## Brief:
Filter the entries below down to the lines that hold "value".
Stored data Start Marker
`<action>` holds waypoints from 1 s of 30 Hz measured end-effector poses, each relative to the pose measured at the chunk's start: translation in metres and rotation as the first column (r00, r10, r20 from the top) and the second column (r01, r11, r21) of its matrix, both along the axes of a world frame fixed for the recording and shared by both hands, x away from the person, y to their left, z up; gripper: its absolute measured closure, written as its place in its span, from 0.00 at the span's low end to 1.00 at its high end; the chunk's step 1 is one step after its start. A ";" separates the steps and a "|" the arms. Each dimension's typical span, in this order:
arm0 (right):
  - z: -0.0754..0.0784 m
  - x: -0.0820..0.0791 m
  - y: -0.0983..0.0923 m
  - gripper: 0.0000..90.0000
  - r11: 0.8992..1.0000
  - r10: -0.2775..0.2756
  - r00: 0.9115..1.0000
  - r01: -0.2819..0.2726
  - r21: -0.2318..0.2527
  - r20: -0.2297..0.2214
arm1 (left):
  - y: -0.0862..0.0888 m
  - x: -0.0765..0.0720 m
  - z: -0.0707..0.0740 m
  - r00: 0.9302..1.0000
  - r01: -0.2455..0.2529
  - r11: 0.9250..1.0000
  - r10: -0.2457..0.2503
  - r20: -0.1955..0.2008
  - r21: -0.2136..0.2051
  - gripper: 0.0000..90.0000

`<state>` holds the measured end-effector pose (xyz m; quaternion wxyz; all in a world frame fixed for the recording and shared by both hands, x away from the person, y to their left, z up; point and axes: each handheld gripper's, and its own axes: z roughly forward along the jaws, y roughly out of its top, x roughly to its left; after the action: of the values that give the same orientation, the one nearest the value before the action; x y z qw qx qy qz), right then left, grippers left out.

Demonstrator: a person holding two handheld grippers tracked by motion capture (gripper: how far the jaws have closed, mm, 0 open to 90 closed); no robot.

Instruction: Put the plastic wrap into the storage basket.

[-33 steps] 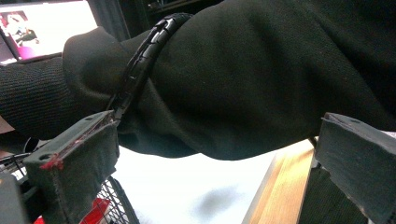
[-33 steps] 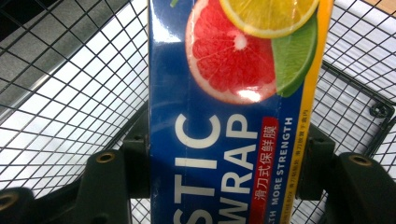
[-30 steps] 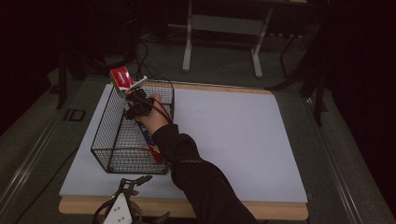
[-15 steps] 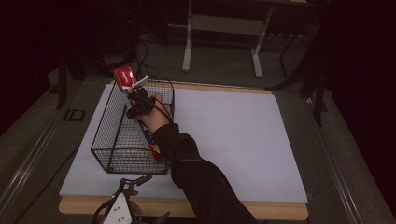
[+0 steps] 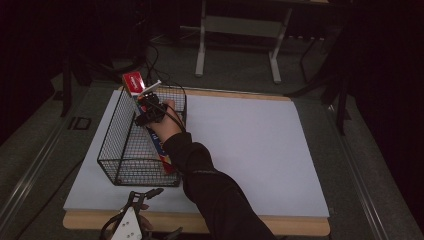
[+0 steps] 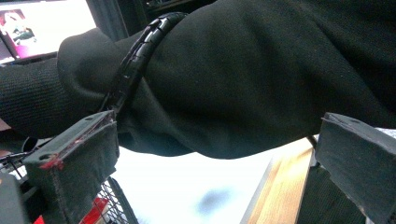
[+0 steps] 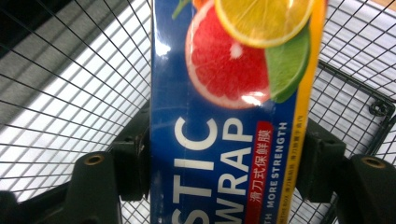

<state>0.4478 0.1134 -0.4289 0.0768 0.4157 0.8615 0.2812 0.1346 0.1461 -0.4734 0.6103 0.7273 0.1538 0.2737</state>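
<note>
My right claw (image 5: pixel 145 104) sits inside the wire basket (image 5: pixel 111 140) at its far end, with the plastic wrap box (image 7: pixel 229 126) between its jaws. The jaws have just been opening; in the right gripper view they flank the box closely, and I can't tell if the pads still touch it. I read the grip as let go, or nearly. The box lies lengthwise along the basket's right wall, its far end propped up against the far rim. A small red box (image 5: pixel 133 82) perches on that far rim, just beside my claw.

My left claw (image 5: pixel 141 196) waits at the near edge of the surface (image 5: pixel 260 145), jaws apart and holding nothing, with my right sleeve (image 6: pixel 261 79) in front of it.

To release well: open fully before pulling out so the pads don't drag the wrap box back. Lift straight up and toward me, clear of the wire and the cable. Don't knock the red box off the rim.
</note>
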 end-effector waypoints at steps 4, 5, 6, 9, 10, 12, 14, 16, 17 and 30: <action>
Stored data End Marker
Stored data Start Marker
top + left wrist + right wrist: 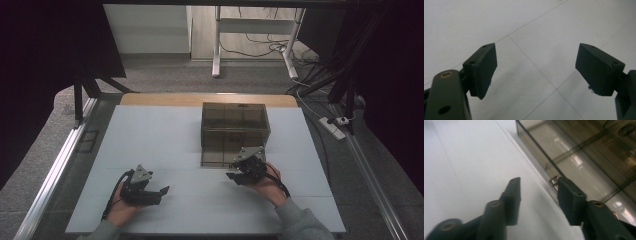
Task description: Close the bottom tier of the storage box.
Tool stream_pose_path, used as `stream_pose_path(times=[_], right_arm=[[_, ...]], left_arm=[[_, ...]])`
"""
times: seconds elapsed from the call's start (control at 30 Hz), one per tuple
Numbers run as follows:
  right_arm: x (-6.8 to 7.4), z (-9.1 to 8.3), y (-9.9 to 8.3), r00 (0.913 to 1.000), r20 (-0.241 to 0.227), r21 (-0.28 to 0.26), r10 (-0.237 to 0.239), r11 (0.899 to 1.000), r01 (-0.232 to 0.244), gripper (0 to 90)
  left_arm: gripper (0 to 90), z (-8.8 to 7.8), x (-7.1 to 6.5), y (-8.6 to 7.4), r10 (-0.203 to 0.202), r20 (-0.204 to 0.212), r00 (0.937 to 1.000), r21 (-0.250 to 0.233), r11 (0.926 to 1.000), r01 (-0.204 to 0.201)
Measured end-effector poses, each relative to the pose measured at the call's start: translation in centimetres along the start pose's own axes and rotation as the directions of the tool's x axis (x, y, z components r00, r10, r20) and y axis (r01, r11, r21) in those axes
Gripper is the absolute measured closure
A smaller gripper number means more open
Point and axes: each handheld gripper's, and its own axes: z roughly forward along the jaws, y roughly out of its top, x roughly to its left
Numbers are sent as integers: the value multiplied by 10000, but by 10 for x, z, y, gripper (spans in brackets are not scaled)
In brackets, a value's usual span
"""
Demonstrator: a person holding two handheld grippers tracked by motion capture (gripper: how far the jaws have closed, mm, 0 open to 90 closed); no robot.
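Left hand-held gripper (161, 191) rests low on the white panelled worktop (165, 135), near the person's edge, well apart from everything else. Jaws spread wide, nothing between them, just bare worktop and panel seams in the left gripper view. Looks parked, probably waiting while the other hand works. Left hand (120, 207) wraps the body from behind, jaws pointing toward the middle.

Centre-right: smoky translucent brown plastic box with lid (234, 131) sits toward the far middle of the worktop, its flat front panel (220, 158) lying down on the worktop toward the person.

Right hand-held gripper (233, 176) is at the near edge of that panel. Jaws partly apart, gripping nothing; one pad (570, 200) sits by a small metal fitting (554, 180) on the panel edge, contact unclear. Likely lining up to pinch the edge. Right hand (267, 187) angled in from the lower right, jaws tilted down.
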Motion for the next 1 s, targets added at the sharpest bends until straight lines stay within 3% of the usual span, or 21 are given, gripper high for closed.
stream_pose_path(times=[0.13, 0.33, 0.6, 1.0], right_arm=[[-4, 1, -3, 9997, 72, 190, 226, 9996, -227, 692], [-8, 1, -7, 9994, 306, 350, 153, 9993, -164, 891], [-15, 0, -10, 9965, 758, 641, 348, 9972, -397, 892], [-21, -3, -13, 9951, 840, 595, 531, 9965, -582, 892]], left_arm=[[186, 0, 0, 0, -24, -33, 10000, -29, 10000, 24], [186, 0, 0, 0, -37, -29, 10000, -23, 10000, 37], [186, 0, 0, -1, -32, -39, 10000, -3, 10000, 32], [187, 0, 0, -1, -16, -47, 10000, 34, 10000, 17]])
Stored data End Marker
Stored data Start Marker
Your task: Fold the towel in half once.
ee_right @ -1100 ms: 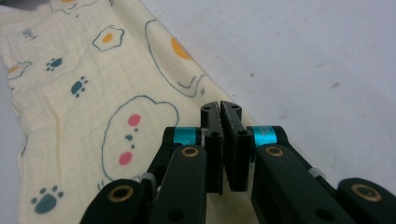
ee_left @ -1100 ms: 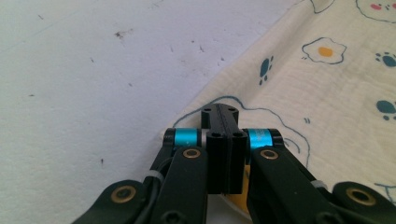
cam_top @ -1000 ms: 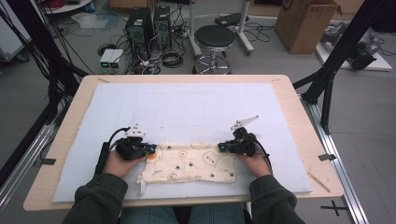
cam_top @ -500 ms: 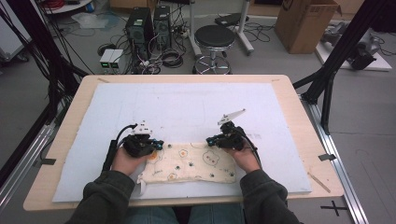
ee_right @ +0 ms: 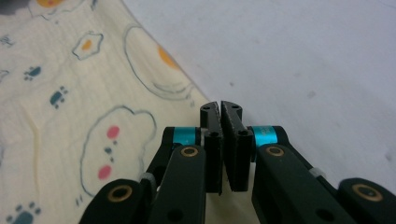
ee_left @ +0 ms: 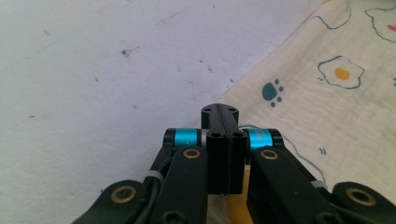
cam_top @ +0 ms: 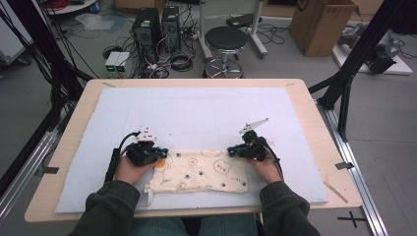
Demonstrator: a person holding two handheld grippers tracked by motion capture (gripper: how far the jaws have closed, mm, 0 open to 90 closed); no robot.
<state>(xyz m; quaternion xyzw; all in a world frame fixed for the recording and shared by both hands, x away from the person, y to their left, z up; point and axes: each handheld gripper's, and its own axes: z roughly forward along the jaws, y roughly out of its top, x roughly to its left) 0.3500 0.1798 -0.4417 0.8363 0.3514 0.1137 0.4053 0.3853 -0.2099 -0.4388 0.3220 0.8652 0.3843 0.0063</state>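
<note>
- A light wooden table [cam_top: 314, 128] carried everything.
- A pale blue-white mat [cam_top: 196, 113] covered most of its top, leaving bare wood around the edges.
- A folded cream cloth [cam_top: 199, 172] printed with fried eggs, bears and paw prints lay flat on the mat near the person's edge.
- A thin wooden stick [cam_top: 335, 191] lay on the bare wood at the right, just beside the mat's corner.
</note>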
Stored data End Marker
## Result of the exercise:
`<state>` holds the measured end-effector pose (xyz m; quaternion wxyz; all in a world frame fixed for the recording and shared by both hands, x away from the person, y to their left, z up; point and axes: each handheld gripper's, and its own axes: z roughly forward along the jaws, y roughly out of its top, x roughly to its left; after the action: of the values that give the same orientation, the one nearest the value before the action; x y z qw qx qy qz), right then left, grippers left out.
Numbers are sent as integers: the value multiplied by 10000, but by 10 for x, z, y, gripper (spans in brackets are not scaled)
In brackets, a value's usual span

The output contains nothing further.